When it feels like she’s written just about everything that she can think of, she eats her sandwich and then pulls open her book to finish reading it.

It’s sundown when Jennie ventures back to the cabin. Lisa is gone but she’s left a note too, one in messy handwriting that looks like she was rushing, but that’s just the way she writes.

_If I’m not back before you, I ordered take-out. It’s in the fridge. Heat some up if you want to. I’ll be back soon, I promise. Love you._

Jennie waits for Lisa, though; she doesn’t like eating without the other girl by her side. She makes a pot of tea to kill the time and warms the food up, just as she hears the key turning in the lock.

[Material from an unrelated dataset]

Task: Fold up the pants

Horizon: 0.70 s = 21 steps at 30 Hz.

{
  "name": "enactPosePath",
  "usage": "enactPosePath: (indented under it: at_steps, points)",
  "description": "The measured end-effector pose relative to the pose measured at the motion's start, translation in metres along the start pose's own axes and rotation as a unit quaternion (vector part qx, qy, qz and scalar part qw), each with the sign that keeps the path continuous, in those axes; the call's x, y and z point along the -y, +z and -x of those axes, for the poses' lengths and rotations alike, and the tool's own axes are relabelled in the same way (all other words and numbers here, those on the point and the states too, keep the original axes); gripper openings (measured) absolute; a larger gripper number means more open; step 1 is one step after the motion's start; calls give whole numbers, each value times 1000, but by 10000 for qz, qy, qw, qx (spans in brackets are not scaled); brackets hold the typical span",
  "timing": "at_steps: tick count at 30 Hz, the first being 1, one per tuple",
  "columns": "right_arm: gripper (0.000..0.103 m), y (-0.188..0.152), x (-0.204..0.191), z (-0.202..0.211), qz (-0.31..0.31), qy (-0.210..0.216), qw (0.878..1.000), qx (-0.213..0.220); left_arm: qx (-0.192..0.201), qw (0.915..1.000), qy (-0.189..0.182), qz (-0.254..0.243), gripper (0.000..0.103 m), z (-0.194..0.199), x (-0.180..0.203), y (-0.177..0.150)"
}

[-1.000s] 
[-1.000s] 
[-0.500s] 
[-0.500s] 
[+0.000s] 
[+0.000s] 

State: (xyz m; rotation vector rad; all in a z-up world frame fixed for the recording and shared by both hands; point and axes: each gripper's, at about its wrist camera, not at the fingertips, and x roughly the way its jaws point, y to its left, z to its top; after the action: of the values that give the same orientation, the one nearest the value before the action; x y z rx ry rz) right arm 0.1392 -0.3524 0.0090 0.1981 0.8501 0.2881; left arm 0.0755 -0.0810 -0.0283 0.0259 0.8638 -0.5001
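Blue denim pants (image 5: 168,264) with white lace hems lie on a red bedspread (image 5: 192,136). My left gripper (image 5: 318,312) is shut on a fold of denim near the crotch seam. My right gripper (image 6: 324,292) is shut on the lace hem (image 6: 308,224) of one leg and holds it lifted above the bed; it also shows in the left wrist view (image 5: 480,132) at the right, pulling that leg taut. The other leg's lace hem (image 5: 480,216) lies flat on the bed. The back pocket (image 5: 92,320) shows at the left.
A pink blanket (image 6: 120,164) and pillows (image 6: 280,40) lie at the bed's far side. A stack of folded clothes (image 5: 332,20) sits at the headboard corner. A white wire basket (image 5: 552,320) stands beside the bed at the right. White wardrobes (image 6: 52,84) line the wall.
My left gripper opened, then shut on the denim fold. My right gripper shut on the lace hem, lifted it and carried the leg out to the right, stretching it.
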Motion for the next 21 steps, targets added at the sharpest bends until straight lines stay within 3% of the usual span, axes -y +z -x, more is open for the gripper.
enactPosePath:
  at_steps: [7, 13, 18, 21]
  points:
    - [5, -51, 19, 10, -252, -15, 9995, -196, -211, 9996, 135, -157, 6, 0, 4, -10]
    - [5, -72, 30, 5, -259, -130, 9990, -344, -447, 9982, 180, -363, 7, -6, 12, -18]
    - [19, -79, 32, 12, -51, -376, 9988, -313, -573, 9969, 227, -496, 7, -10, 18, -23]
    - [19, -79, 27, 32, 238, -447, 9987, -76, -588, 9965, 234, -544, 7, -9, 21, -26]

Lisa has a small bag in her hand, one that she sets on the counter as she follows the smell of food into the kitchen. Jennie tossed the take out boxes out and handed her a plate just as she leans down to kiss the top of her head. 

“Where’d you go?”

“Back into town. Do you wanna see some of the pictures?”

They migrate to the bed, sitting beside each other and slurping noodles from their chopsticks as Lisa fumbles with her camera. 

She shows her pictures of the dock, an elderly couple sitting on a bench, kids running down the street, and some more of the sky.

“I want to edit these into black and white scans. Do you think that would look okay?”

“Yeah,” Jennie nods and pushes a piece against Lisa’s lips. She chews and swallows it, grinning to herself before she sets her camera back down.

“What about you?”

“Just sat in the forest and read. Some real Henry David Thoreau shit.”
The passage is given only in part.